In August 28, 2025, a campaign tracked by Google Threat Intelligence (formerly Mandiant) as UNC6395 used OAuth/refresh tokens stolen from Salesloft's Drift integration to access numerous Salesforce customer orgs between August 8–18, 2025, systematically exporting CRM data and hunting for credentials (e.g., AWS access keys, passwords, Snowflake tokens). [58] Google told reporters it was aware of over 700 potentially impacted organizations. Public disclosures tied to this campaign include Cloudflare, Workiva, Zscaler, Tenable, CyberArk, Elastic, BeyondTrust, Proofpoint, JFrog, Rubrik, Cato Networks, and Palo Alto Networks, each confirming unauthorized access to data in their Salesforce environments following the Salesloft/Drift compromise. [59] The ShinyHunters cybercriminal group claimed responsibility to the press.
On September 17, 2025, BleepingComputer was able to confirm ShinyHunters was behind the UNC6395 campaign, the biggest SaaS compromise in history. [60] ShinyHunters told BleepingComputer that the threat actors used the TruffleHog security tool to scan the source code for secrets, which resulted in the finding of OAuth tokens for the Salesloft Drift and the Drift Email platforms.
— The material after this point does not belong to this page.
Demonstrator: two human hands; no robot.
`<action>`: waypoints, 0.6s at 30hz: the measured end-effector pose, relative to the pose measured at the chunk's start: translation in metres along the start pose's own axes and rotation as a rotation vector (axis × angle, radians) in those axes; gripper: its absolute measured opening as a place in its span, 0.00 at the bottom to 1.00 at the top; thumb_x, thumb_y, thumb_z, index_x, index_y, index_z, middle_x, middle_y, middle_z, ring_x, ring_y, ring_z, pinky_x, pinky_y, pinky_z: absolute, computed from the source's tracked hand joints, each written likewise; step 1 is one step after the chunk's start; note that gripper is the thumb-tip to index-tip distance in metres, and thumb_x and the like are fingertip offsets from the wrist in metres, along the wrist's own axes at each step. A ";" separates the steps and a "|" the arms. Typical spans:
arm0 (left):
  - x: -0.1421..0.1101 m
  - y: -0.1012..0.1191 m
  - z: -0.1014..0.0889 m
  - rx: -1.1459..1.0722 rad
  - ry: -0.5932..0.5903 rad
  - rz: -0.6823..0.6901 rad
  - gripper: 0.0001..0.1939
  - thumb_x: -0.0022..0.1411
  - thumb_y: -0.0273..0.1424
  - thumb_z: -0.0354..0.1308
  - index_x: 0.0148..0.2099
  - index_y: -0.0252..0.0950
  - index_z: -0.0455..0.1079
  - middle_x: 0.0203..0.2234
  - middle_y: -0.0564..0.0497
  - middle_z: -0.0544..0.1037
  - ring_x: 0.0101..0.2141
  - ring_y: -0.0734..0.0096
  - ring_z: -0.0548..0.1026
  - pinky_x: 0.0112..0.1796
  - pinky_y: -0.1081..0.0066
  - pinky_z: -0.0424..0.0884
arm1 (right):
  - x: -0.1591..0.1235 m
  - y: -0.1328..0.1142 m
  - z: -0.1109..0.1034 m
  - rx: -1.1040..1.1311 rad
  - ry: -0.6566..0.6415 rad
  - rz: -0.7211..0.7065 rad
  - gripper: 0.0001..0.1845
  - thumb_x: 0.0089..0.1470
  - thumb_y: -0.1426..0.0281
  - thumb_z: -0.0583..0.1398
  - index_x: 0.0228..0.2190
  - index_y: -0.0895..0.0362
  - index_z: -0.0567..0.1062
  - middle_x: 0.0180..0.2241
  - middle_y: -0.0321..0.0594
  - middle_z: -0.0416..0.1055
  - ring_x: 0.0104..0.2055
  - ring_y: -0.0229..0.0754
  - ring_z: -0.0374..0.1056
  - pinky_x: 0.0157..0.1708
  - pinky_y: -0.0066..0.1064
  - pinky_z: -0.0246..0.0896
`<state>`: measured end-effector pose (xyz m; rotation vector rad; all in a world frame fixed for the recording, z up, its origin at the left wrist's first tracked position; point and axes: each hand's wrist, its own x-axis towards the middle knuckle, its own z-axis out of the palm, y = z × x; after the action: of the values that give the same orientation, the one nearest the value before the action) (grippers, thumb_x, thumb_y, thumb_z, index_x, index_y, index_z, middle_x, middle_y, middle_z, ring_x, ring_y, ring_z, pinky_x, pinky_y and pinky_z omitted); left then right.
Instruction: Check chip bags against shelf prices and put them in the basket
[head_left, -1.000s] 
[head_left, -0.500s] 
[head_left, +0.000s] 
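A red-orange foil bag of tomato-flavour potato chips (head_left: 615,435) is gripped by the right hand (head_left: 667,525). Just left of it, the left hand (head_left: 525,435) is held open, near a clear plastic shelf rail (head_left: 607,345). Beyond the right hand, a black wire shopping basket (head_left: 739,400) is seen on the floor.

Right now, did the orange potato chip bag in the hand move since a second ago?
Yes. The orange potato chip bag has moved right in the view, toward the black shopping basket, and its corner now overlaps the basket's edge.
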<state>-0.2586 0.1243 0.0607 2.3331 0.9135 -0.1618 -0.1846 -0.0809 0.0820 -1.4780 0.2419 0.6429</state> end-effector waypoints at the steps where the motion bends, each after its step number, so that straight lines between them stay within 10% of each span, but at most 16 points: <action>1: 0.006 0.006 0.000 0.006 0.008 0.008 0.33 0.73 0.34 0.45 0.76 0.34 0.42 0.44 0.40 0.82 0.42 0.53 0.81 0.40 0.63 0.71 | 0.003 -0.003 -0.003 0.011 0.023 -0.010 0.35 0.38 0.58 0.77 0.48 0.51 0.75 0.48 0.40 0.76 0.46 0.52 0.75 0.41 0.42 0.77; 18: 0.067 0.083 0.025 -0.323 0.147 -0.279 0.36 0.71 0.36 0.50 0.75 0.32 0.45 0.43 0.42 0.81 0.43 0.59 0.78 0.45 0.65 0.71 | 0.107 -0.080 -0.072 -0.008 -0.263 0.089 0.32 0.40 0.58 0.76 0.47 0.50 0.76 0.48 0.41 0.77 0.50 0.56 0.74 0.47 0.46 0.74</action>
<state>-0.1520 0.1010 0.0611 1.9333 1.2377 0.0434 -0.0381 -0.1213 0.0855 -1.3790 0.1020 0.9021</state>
Using these stolen Drift OAuth tokens, ShinyHunters told BleepingComputer that the threat actors stole approximately 1.5 billion data records for 760 companies from the "Account", "Contact", "Case", "Opportunity", and "User" Salesforce object tables.
The following are other hacks that have been credited to or allegedly done by ShinyHunters. The estimated impacts of user records affected are also given, if possible. [61] [62] [63]
ShinyHunters group is under investigation by the FBI, the Indonesian police, and the Indian police for the Tokopedia breach. Tokopedia's CEO and founder also confirmed this claim via a statement on Twitter. [93] [94]
Minted company reported the group's hack to US federal law enforcement authorities; the investigation is underway. [95]
Administrative documents from California reveal how ShinyHunters' hack has led to Mammoth Media, the creator of the app Wishbone, getting hit with a class-action lawsuit. [96]
Animal Jam stated that they are preparing to report ShinyHunters to the FBI Cyber Task Force and notify all affected emails. They have also created a 'Data Breach Alert' on their site to answer questions related to the breach. [97]
BigBasket filed a First Information Report (FIR) on November 6, 2020, to the Bengaluru Police to investigate the incident. [98]
Dave also initiated an investigation against the group for the company's security breach. The investigation is ongoing and the company is coordinating with local law enforcement and the FBI. [99]
Wattpad stated that they reported the incident to law enforcement and engaged third-party security experts to assist them in an investigation. [100]
Following the ransomware attack on Jaguar and Land Rover, which M&S hackers claimed responsibility for as first reported by the Telegraph [101] , also linked to the groups Scattered Spider and ShinyHunters, the National Cyber Security Centre, part of GCHQ, is understood to be monitoring the situation.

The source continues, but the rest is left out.